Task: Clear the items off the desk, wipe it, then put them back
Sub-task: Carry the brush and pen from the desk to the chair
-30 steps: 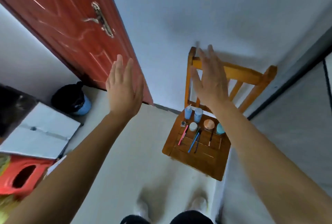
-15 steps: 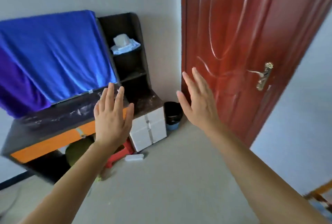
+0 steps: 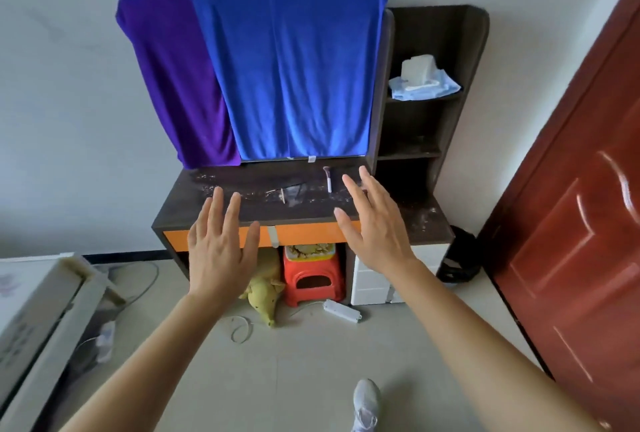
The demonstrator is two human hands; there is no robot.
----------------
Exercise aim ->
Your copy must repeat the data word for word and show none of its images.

Result ->
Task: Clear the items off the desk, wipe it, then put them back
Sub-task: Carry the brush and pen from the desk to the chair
-30 steps: 
-15 steps: 
+0 steps: 
The demonstrator is two human hands; there is no robot.

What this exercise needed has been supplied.